1. The show makes prospective contestants take a sanity test before casting them. Quote one question from it. Can you please provide the names of at least three imaginary friends as references? Make sure you include their current planet of residence.
2. Reynold has informed one other person about his latest idol find. How long will it take for the rest of the tribe to find out?
When he gets tired of being asked, "Is that an idol in your pocket or are you just happy to see me?"
3. Sherri does not believe strength is important in challenges. What are Sherri's challenge strengths?
Sitting on the bench. Building up the self-esteem of other Survivors who know that however bad they are, they are not the worst at challenges.
4. Are feet supposed to look like that?
Given what the top looks like, it's the only way the feet would ever get noticed.
5. You just told Andrea a secret. Why?
So that everybody knows, silly!
6. Phillip is infallible, and do you know what that makes him? The perfect candidate for Pope! What's his first decree?
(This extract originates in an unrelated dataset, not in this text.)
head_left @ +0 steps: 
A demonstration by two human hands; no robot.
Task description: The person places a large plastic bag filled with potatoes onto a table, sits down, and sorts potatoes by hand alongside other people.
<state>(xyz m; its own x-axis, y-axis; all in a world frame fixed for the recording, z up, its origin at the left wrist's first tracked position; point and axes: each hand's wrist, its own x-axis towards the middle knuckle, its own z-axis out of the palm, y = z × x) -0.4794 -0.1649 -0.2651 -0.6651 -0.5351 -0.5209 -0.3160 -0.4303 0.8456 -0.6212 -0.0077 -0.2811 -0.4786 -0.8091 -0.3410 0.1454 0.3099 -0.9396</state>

Changing the name of the College of Cardinals to Pope-Wanna-Bes R Us and giving each one a code name.
7. Dumping rice and beans, then knocking over a single chair? How very ineffective. Name a better way to destroy the camp.
Courtesy and intelligent thought.
8. Can Jeff give you a massage?
No way. I know where those hands have been.
9. Brandon is the author of his own elimination. Which genre should you file the resulting book under?
Self-Unhelp.
10. Do you seem a bit hostile?
Only if you're talking about Starting Over, babe.